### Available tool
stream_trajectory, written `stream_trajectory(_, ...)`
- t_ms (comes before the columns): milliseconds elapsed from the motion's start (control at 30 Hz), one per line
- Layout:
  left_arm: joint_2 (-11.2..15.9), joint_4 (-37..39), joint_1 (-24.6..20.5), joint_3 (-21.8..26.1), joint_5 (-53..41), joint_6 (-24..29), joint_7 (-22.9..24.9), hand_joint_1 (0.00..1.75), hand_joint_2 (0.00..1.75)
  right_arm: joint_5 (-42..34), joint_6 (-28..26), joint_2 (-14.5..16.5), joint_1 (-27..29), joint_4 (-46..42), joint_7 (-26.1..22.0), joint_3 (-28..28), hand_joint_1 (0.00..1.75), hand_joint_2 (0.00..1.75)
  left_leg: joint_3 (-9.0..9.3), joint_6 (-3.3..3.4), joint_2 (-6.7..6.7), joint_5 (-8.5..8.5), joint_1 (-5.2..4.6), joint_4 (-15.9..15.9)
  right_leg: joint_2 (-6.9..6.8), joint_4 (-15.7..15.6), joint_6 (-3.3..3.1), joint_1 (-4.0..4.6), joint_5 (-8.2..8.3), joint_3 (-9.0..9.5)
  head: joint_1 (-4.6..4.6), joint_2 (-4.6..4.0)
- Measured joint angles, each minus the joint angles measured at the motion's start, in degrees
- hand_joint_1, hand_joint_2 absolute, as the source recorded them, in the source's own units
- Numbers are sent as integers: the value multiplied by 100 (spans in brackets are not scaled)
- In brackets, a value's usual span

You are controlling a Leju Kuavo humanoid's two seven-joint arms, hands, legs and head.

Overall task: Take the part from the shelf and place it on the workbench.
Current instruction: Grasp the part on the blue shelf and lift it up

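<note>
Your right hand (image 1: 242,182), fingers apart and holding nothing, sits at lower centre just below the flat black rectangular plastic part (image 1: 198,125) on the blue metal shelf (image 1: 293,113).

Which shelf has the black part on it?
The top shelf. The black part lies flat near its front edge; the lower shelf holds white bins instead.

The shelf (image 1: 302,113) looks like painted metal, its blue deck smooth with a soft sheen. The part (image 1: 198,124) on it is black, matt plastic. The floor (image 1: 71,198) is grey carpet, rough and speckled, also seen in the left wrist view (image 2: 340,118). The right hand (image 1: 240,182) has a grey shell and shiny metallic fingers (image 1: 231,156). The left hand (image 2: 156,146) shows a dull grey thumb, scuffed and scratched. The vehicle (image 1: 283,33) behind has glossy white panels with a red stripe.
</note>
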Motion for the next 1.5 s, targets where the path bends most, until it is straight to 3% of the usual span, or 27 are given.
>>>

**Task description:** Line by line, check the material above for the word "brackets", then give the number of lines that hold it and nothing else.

**Written answer:** 2